Acquisition curves for the violation element of the pattern for (A) male and (B) female adult rats over 49 days of training beginning on P95. Rats received prior adolescent exposure to either 1.0 mg/kg nicotine or an equivalent volume of saline from P25-59. Error bars: ±SEM. *p < 0.05 vs. same-sex controls.

In the foregoing analyses, a significant main effect for sex was observed for each of the aforementioned element types. This indicated that male and female rats differed in the way they acquired the pattern independent of adolescent nicotine exposure. To examine this notable finding separately, sex × day repeated measures ANOVAs were conducted on data from control rats only of both sexes in separate analyses for each element type. For chunk-boundary elements, the ANOVA revealed significant main effects for day of the experiment, F(48,1056) = 124.41, p < 0.001, and sex, F(1,22) = 12.9, p = 0.002. For within-chunk elements, the ANOVA revealed a significant main effect of day of the experiment, F(48,1056) = 75.94, p < 0.001. For the violation element, the ANOVA revealed significant main effects of day of the experiment, F(48,1056) = 69.23, p < 0.001, and sex, F(1,22) = 19.77, p < 0.001, and a significant Sex × Day interaction, F(48,1056) = 4.50, p < 0.001. Taken together, these results indicate that the two sexes of rats acquired some aspects of the pattern at different rates even in control conditions.
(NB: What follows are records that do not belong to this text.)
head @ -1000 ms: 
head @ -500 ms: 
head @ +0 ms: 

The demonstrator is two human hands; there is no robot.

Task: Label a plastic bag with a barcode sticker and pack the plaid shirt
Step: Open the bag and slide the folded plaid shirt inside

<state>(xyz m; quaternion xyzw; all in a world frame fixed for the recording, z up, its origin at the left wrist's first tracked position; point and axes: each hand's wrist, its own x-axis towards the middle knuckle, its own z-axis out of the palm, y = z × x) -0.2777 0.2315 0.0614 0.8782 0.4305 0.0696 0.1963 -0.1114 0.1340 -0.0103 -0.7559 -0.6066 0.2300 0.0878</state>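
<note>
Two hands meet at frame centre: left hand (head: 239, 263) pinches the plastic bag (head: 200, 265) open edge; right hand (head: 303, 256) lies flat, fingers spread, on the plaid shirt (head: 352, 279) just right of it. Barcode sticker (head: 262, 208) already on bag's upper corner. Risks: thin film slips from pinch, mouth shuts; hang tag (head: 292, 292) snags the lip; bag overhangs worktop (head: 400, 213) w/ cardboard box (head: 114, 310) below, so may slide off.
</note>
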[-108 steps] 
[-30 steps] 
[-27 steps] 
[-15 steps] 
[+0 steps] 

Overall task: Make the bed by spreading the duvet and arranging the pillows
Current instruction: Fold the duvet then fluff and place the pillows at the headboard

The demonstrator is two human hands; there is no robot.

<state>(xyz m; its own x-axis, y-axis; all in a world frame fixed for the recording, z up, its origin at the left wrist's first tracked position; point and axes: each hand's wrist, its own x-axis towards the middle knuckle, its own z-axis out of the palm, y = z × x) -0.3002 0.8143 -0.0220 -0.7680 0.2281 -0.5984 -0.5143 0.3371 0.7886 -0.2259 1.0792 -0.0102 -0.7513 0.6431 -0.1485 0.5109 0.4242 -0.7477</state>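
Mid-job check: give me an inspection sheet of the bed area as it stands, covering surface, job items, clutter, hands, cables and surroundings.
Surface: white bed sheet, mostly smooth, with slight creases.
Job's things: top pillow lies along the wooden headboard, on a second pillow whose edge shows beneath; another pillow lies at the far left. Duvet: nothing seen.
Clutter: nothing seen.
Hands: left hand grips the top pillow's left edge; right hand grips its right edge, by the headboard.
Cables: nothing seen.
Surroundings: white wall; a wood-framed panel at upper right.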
Specifically, female control rats showed slower acquisition of chunk-boundary and violation elements than male control rats, but control groups of the two sexes did not differ in acquisition of within-chunk elements. That is, sex differences were observed in control rats’ acquisition for chunk-boundary and violation elements, but not for within-chunk elements. Whether these acquisition rate differences between sexes in control conditions reflect differences in choice of behavioral strategy or “cognitive style” is not clear without additional evidence, such as the analysis of error data provided below.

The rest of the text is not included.